**What you are asked to do:** What is needed is an exact copy of the lines in the listing below, from the one with "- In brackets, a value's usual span" up to and including the one with "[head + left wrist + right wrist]", with no other lines.

**Entries provided:**

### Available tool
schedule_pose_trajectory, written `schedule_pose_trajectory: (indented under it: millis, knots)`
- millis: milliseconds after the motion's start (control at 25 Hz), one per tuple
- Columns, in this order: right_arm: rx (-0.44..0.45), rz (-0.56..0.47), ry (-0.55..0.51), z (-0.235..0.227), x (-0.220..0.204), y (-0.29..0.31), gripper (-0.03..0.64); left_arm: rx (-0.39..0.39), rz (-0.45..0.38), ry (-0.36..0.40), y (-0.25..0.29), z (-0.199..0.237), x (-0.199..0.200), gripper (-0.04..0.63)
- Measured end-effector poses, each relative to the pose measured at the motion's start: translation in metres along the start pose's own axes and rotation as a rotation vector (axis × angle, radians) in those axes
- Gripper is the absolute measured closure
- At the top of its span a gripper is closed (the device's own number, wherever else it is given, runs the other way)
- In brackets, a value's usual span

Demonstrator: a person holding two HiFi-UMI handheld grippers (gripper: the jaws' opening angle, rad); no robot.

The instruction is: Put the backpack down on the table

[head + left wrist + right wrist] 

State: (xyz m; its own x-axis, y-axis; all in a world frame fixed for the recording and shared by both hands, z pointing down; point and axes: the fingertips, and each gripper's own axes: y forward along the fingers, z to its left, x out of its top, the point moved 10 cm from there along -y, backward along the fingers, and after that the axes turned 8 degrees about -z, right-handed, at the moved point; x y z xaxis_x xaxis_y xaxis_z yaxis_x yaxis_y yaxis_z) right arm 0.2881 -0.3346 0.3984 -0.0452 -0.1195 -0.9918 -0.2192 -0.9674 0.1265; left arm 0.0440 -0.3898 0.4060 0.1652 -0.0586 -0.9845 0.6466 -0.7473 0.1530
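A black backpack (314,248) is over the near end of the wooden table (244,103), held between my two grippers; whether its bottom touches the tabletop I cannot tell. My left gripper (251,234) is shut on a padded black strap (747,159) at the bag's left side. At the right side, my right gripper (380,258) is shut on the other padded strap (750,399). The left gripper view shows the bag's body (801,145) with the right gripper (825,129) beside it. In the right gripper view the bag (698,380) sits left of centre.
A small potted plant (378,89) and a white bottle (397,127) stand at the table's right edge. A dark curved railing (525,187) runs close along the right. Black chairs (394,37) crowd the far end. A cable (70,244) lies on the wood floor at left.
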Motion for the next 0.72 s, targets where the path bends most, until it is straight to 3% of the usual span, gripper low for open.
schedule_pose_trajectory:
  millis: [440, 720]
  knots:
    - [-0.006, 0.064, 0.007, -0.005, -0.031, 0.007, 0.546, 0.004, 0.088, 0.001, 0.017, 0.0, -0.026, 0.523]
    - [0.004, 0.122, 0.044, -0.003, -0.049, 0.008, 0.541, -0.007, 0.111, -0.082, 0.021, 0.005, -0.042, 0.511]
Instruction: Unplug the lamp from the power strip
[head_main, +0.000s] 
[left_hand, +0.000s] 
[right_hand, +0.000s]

**Written response:**
- In brackets, a value's usual span

Demonstrator: a person holding two HiFi-UMI handheld grippers (gripper: the jaws' opening angle, rad); no robot.

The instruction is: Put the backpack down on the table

[head + left wrist + right wrist] 

The output is finished.